** SOURCE MATERIAL follows **

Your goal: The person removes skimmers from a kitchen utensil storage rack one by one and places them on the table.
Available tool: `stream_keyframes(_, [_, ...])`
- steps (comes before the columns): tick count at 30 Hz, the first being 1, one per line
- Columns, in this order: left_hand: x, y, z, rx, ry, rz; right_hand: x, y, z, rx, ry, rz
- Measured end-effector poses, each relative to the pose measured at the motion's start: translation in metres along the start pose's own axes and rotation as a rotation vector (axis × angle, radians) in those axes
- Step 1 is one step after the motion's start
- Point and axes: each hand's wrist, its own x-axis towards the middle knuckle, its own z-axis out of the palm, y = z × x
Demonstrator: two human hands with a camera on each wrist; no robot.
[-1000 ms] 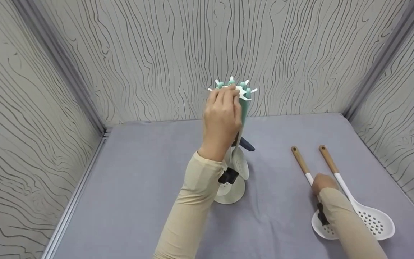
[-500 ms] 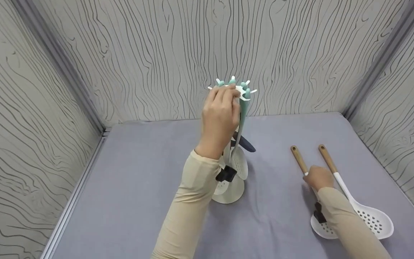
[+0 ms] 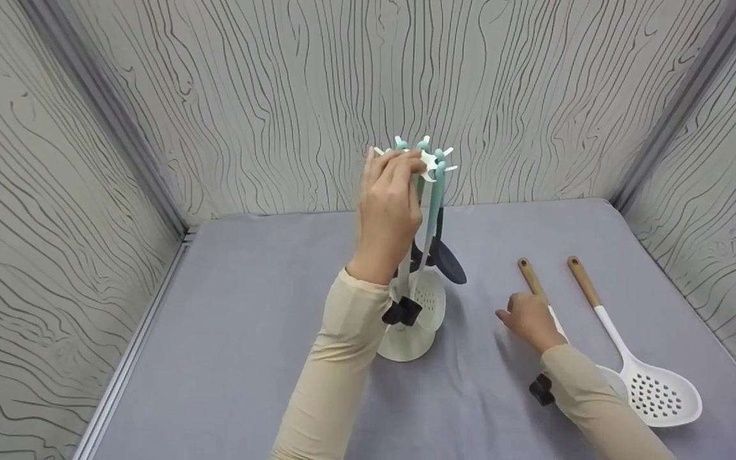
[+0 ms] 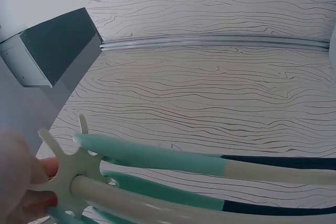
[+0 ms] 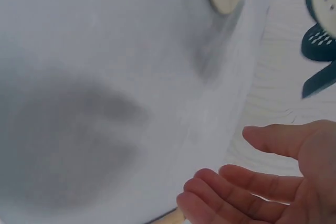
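My left hand (image 3: 388, 211) holds the white pronged top of an upright utensil stand (image 3: 406, 348); the left wrist view shows fingers around the stand's top disc (image 4: 73, 177). Green-handled utensils hang from it, among them a pale slotted spoon (image 3: 433, 303) and a dark-headed utensil (image 3: 450, 263). My right hand (image 3: 529, 319) is over the cloth, just left of a wooden-handled utensil (image 3: 532, 280) whose head is mostly behind the forearm. In the right wrist view, the fingers (image 5: 241, 179) are loosely bent with nothing between them.
A white skimmer (image 3: 659, 396) with a wooden handle lies at the right on the grey cloth (image 3: 246, 319). Wood-patterned panels (image 3: 278, 96) stand at the back and sides, with metal rails at the corners.
The stand's top and hanging utensils have turned, bringing the dark-headed utensil out to the right. My right hand has moved left, off the wooden-handled utensil, which stays lying. The left hand has barely shifted.
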Motion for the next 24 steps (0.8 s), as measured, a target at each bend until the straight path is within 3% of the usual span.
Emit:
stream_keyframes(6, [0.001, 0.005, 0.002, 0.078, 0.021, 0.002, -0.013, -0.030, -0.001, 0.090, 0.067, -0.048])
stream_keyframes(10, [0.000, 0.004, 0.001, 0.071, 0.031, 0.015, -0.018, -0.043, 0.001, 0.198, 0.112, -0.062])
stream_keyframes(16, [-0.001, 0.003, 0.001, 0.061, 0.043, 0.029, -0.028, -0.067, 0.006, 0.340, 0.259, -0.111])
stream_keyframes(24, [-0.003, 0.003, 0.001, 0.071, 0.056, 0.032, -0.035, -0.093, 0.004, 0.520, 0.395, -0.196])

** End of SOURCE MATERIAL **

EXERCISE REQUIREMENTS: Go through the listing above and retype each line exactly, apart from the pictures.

WORKED SOLUTION:
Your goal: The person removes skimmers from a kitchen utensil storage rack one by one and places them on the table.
Available tool: `stream_keyframes(_, [_, ...])`
- steps (comes before the columns): tick count at 30 Hz, the first being 1, one per line
- Columns, in this order: left_hand: x, y, z, rx, ry, rz; right_hand: x, y, z, rx, ry, rz
- Measured end-effector poses, each relative to the pose measured at the motion's start: translation in metres along the start pose's own axes and rotation as a rotation vector (axis × angle, radians) in those axes
- Step 1 is one step after the motion's start
- Point and axes: each hand's wrist, its own x-axis towards the middle knuckle, its own z-axis out of the palm, y = z × x
Demonstrator: two human hands with a camera on each wrist; no robot.
[-1000 ms] 
[-500 ms] 
[+0 ms] 
[+0 ms] 
[+0 ms] 
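My left hand (image 3: 388, 211) holds the white pronged top of an upright utensil stand (image 3: 406, 348); the left wrist view shows fingers around the stand's top disc (image 4: 73, 177). Green-handled utensils hang from it, among them a pale slotted spoon (image 3: 433, 303) and a dark-headed utensil (image 3: 450, 263). My right hand (image 3: 529, 319) is over the cloth, just left of a wooden-handled utensil (image 3: 532, 280) whose head is mostly behind the forearm. In the right wrist view, the fingers (image 5: 241, 179) are loosely bent with nothing between them.
A white skimmer (image 3: 659, 396) with a wooden handle lies at the right on the grey cloth (image 3: 246, 319). Wood-patterned panels (image 3: 278, 96) stand at the back and sides, with metal rails at the corners.
The stand's top and hanging utensils have turned, bringing the dark-headed utensil out to the right. My right hand has moved left, off the wooden-handled utensil, which stays lying. The left hand has barely shifted.
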Motion for the next 24 steps (0.8 s), as measured, a target at each bend until the straight path is within 3% of the usual span.
Emit:
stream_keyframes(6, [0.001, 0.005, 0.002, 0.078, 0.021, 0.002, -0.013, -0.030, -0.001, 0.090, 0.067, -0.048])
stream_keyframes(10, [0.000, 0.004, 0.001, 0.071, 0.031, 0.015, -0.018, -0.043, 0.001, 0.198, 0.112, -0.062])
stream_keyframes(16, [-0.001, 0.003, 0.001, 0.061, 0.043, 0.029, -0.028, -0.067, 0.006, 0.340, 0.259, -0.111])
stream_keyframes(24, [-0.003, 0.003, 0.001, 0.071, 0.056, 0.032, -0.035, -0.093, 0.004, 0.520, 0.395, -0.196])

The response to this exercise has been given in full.